Mayor of Papara
- In office 19 March 2001 – 12 September 2014
- Succeeded by: Christelle Lehartel

Member of the French National Assembly for French Polynesia's 2nd constituency
- In office 20 June 2007 – 19 June 2012
- Preceded by: Beatrice Vernaudon
- Succeeded by: Jonas Tahuaitu

Member of the French Polynesian Assembly for Windward Isles
- In office 2001–2005

Personal details
- Born: 4 August 1961 (age 64) Papeete
- Party: Tahoera'a Huiraatira Ia Hau Noa A Tia Porinetia

= Bruno Sandras =

French Polynesian politician

Bruno Sandras (born 4 August 1961) is a French Polynesian politician and former Cabinet Minister. He was a member of the National Assembly of France from 2007 to 2012, representing the 2nd constituency of French Polynesia, as a member of the Union for a Popular Movement. He was Mayor of papara from 2001 until 2014, when he was dismissed from office after he was convicted of corruption.

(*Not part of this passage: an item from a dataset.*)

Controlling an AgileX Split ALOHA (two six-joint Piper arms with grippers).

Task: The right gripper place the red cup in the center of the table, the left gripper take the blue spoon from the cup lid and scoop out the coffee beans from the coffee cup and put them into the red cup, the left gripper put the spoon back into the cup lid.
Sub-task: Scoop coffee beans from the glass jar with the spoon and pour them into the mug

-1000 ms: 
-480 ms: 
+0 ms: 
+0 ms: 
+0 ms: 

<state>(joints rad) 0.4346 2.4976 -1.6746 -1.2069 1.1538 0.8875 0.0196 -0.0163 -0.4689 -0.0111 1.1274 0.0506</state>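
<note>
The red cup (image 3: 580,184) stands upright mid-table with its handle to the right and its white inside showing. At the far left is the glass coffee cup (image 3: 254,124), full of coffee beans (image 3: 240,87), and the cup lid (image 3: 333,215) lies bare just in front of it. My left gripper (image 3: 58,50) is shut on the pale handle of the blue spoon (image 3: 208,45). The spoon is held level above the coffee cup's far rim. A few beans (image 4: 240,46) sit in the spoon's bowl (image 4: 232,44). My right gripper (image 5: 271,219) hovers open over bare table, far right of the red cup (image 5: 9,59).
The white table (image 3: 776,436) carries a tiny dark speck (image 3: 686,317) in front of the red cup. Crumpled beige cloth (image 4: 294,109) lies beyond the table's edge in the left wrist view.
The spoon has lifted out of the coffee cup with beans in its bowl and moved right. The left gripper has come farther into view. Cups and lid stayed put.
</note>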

Sandras was born in Papeete in French Polynesia. After training as a lawyer, he was general secretary of the A Tia I Mua trade union confederation from 1995 to 2000. He was elected Mayor of Papara in 2001. From 2001 to 2005 he was a member of the Assembly of French Polynesia.

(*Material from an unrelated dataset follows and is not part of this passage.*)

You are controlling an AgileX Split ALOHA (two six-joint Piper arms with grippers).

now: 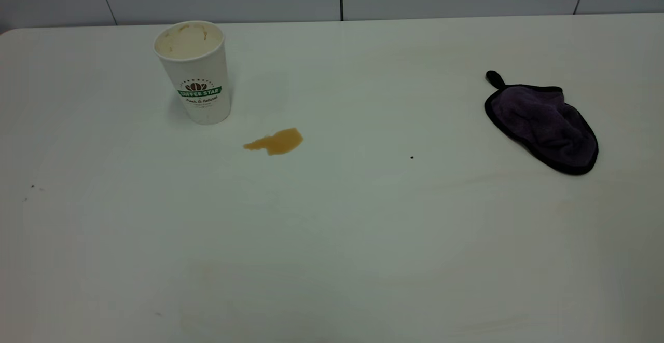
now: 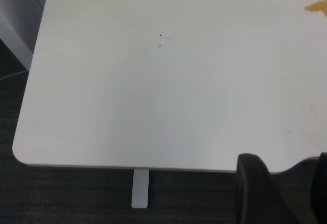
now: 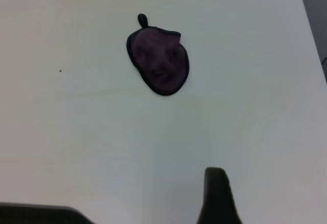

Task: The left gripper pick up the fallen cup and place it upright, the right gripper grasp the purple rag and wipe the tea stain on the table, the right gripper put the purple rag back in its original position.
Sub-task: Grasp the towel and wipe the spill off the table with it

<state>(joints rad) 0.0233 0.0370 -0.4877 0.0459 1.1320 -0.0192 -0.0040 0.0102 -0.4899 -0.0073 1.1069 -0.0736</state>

In February 2005 following Jean-Christophe Bouissou's resignation he was appointed to cabinet in Gaston Flosse's government, taking over Buissou's portfolios.

He was elected to the French Assembly in the 2007 French legislative election as a candidate for the UMP. In the assembly he campaigned to retain a French military presence in French Polynesia, and for compensation for French nuclear testing. In 2010 the Nouvelles de Tahiti claimed he was one of the most passive delegates in the assembly, ranking him 516th of 577 members. In 2011 he attended sittings for only 5 weeks. He stood for re-election at the 2012 election, but was eliminated in the first round. Following his departure from the national assembly he worked as a civil servant for the French Polynesian government.

He was re-elected as Mayor of Papara in 2008. In April 2009 he quit Tahoera'a Huiraatira, announcing plans to form a new party. In September 2009 he launched the Ia Hau Noa party. In February 2013, he quit the A Tia Porinetia party after a dispute over his ranking on the party list. In 2014 he was re-elected as mayor of Papara.

At the 2018 French Polynesian legislative election he attempted to establish a party list with La République En Marche!, before signing a coalition agreement with Tahoera'a Huiraatira.

==Corruption charges==
In December 2009 he was ordered to pay US$100,000 after a court found that the government had unlawfully spent public funds. The order was overturned in 2011. In October 2011 he was convicted for his involvement in the "phantom jobs" scandal and sentenced to a suspended sentence of three months imprisonment and banned from office. The conviction was upheld on appeal in 2014. A further appeal against the ban was rejected in 2015. Following the appeal he was removed as Mayor of Papara.